Reading for Connection

Jill Reid

($(( In December, winter finally feels real. Our yard is a red field of pine needles I can’t keep raked. Even in Louisiana, the air has turned cold enough to hurt. Today, my daughter and I walk around our neighborhood. Ellie wears her new blue coat and last year’s pink scarf. She twirls and leaps between the pinecones and acorns that garland the road. Sometimes, we hold hands and leap into the leftovers of autumn, pressing against what has fallen away, hoping for a satisfying crunch beneath our soles. Our neighbor’s chimney unfurls thick woolly plumes. We suck in the good and cold smoky air. Everywhere we are bombarded with choices to notice and connect, to make contact with the season we are in.

On our walks, Ellie and I read the sounds and smells and images surrounding us. I want to teach her how important it is to notice well, to expect to encounter the sacred and profound between the lines of sidewalks strewn with acorns and leaves. As we walk, a poem spins in my mind, and connects itself to this moment I am 34 years-old and holding the hand of my six-year-old daughter as we walk slowly down our street. My mentor and friend, Jeanne Murray Walker, wrote the poem. I can hear her voice in each line as I whisper the poem to myself.

“Connections” By Jeanne Murray Walker

After, against, among, around. How I admire prepositions, small as they are, nothing but safety pins, their lives given to connecting. They are paid help, maids in black uniforms who pass hors d’oeuvres. Or better, they’re the joy that leaps between us when we get to know them. Without connection, what can survive? Because the lawn waits for the sun to wake it from its winter nap, we say sunlight lies on the grass. Even the simplest jar connects – jar under moonlight, on counter, jar in water. It was prepositions in the Valley of Dry Bones that stitched the femur to the heel, the heel to the foot bone. And afterwards, they got up to dance. Between, beside, within may yet keep the chins and breasts from tumbling off Picasso’s women. If I could, I would make prepositions the stars of grammar like the star which traveled the navy sky that night sweet Jesus lay in his cradle, pulling the wise and devious kings toward Bethlehem, and us behind them, trekking from the rim of history toward Him.

In its long smooth threading, Jeanne’s poem reveals both how small and resilient are the bridges that connect moments and people and object. Words pull “the wise and devious kings / toward Bethlehem, and us behind them, / trekking from the rim of history toward Him.” Something as small and fragile as a preposition seams time and place and person together. Something as small and fragile as a baby in a manger connects mankind to the miraculous.
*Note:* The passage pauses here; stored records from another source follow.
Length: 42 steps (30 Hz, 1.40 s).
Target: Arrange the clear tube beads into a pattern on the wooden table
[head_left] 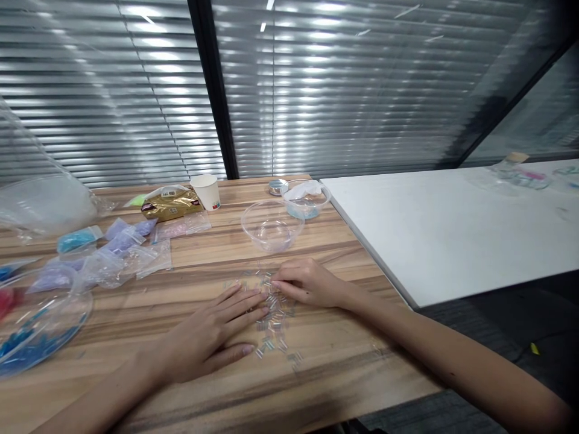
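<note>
Small, shiny, clear tube-shaped beads (274, 326) lie scattered on the wooden table between my hands. My left hand (208, 328) rests flat at their left side, fingers stretched out and fingertips touching the edge of the pile. At the upper right of the beads is my right hand (310, 282), its thumb and forefinger brought together low over the tabletop. What sits between those fingertips, if anything, is too small to make out. Just beyond the hands stands a clear plastic bowl (272, 228), see-through, with a faint purplish tint at its base.
Behind it, another clear bowl (323, 196) holds something white, near a small round tin (277, 187). A paper cup (207, 191) and gold tissue pack (172, 205) stand at the back. Purple bead bags (124, 240) and a bowl of blue pieces (43, 346) lie left; a white table (452, 235) adjoins right.
</note>
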### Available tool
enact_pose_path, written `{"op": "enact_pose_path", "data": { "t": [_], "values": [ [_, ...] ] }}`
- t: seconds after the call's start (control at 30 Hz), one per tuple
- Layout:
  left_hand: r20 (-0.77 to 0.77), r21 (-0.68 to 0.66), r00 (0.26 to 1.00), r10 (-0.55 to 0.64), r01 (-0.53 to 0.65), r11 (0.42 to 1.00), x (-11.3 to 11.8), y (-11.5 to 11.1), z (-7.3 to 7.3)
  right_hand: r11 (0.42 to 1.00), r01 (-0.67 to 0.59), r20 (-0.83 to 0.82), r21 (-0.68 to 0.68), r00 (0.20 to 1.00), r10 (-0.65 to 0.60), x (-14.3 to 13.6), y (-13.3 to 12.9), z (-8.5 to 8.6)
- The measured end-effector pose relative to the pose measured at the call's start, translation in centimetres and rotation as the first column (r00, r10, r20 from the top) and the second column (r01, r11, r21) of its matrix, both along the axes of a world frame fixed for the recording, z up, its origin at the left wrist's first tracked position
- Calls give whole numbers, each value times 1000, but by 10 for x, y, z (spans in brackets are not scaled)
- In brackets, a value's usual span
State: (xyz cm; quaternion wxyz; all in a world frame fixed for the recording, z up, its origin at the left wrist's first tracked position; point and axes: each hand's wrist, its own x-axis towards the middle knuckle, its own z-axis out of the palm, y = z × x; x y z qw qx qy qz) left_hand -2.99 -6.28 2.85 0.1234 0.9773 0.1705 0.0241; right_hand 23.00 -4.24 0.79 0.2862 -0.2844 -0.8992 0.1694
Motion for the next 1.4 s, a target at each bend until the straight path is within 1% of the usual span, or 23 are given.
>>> {"op": "enact_pose_path", "data": {
  "t": [0.3,0.67,0.87,1.4],
  "values": [
    [-14,18,1000,-1,1,1000,-1,1,-4,999,3,5,-38,1000,-3,0,0,3],
    [-10,34,1000,-10,10,999,0,0,-2,997,-16,17,-79,1000,17,2,1,4],
    [-12,20,1000,-6,6,1000,0,1,-3,996,-26,15,-82,1000,27,2,1,4],
    [-27,48,1000,-7,8,999,1,2,-1,994,-32,4,-105,999,32,2,2,4]
  ]
}}
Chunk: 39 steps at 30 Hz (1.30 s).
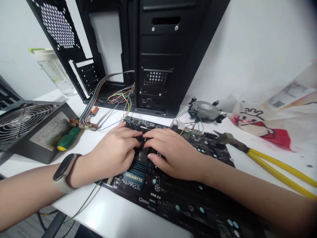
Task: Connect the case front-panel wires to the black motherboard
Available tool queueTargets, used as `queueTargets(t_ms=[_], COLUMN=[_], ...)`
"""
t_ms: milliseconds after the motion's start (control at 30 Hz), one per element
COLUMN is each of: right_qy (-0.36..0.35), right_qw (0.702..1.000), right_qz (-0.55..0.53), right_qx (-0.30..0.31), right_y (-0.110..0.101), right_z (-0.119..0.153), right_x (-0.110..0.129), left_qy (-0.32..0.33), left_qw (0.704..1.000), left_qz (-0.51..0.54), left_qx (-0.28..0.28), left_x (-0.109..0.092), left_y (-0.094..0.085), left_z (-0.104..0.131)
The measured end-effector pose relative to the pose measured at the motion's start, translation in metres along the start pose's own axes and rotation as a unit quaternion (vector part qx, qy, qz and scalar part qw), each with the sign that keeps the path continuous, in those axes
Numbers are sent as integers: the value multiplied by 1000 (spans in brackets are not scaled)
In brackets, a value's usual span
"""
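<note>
A black motherboard (170, 201) with a blue GIGABYTE heatsink (135, 175) lies on the white table. Over its upper left part is my left hand (115, 148), with a grey band on the wrist, its fingers bent and pressed together at a small dark part of the board. My right hand (170, 150) rests on the board just beside it, fingertips nearly meeting the left ones. Its fingers are curled, with the thumb a little apart. Whatever lies between the fingertips is too small and dark to make out.
Behind the board stands a black computer case (170, 59) with loose wires. At left are a power supply (47, 132), a green screwdriver (69, 138) and a clear cup (58, 72). A cooler (205, 110), yellow-handled pliers (269, 162) and a plastic bag (262, 122) are at right.
</note>
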State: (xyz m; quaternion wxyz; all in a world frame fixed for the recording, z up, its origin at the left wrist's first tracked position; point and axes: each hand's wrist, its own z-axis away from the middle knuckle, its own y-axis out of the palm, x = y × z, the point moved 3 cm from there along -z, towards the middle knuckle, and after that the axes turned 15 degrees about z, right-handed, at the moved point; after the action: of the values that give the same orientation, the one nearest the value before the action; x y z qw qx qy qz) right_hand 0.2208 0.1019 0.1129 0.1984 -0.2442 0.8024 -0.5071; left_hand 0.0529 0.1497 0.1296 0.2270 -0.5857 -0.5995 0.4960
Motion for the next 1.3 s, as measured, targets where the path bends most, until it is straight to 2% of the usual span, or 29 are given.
queueTargets(t_ms=[133, 300, 633, 1133, 1300], right_qy=[2, 4, 14, -17, -14], right_qw=[1000, 1000, 999, 999, 1000], right_qz=[-5, -12, -20, -6, -16], right_qx=[8, -3, -35, -29, -23], right_y=[0, -1, 0, 2, 1], right_z=[-1, -1, 0, 2, -1], right_x=[0, -1, -2, -2, -1], left_qy=[-1, 32, 14, -15, -3], left_qw=[1000, 999, 999, 999, 1000], left_qz=[-7, 12, 31, 30, 16], left_qx=[0, 4, 42, 7, -1], left_x=[1, 5, 7, 3, 2], left_y=[0, 1, 1, 3, 2], left_z=[0, -1, 0, -3, -3])
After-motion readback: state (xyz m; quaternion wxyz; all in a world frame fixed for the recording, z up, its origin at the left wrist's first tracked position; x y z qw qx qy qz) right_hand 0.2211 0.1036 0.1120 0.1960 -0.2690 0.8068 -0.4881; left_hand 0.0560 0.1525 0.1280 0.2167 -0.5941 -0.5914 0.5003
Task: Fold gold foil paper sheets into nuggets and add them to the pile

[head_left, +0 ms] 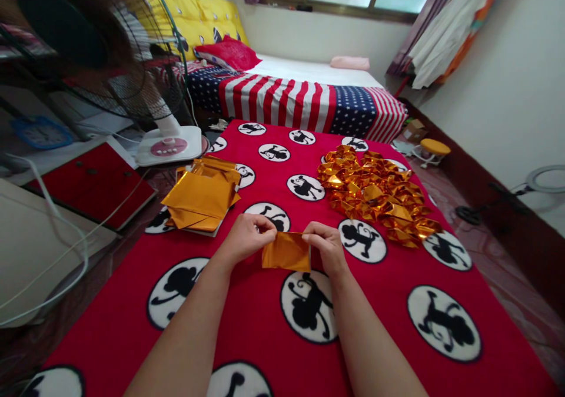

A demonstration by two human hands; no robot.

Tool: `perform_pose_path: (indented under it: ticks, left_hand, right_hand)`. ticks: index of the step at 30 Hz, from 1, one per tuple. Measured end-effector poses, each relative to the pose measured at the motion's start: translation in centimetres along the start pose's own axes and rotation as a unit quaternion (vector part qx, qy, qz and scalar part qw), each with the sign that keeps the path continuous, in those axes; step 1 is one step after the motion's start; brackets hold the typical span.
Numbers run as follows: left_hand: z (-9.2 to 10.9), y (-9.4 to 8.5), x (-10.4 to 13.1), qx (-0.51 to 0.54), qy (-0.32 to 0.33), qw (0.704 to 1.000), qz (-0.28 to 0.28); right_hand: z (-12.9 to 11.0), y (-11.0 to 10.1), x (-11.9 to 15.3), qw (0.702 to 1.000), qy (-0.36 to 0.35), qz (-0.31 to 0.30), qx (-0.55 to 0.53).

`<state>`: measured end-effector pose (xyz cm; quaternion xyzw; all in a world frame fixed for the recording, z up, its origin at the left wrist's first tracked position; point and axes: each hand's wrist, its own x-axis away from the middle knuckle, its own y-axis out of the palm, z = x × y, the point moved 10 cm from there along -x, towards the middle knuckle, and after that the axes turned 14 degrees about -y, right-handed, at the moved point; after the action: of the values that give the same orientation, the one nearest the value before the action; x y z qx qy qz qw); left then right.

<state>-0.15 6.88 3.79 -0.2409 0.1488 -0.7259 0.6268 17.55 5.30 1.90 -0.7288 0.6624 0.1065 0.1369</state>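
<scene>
A small sheet of gold foil paper (286,253) hangs between my two hands, above the red cloth with monkey prints. My left hand (251,235) pinches its upper left corner. At the upper right corner, my right hand (325,245) has thumb and fingers closed on the same sheet. Left of my hands lies a stack of flat gold foil sheets (200,197), its edges uneven. To the right, a heap of folded gold foil pieces (375,194) spreads over the cloth, shiny and crumpled together.
The red monkey-print cloth (379,338) covers the surface before me. A standing fan (170,144) is at the left, near a white cable (66,220). Beyond the cloth is a bed (286,99) with striped and starred bedding. A yellow stool (435,147) stands at the right.
</scene>
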Motion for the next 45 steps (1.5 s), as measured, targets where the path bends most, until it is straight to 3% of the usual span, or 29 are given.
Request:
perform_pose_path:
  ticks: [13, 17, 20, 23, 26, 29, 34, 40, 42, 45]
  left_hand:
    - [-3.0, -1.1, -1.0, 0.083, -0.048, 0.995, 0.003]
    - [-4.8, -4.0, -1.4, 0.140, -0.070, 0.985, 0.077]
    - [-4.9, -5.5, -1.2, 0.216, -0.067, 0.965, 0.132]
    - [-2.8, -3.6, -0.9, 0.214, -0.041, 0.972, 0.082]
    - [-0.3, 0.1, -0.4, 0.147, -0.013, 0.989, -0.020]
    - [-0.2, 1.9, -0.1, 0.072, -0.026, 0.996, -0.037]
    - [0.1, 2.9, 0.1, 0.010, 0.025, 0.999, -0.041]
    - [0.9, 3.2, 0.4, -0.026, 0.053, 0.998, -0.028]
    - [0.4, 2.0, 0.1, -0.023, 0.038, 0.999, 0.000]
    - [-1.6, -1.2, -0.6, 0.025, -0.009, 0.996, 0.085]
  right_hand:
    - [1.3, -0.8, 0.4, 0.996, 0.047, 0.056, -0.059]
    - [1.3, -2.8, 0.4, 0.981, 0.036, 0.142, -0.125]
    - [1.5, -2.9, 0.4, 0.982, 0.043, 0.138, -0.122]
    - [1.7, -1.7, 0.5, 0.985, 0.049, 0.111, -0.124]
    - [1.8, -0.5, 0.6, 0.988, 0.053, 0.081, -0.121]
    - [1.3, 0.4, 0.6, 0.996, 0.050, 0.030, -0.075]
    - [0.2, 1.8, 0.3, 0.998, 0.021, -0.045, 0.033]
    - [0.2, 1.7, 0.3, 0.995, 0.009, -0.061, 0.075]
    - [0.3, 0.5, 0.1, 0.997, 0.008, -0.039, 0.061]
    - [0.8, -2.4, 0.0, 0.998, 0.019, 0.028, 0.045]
When I’m finished whispering the lines, I call Ellie to me and long to remember this moment the way I remember the lines of the poem. I wonder if Ellie will remember any of it at all. The sky darkens, and patchy strings of Christmas lights flicker here and there in neighbors’ yards. Ellie and I follow them like stars. We breathe the cold air and hold bare hands until the cold forces them back into our pockets. In a moment, we reach for each other again.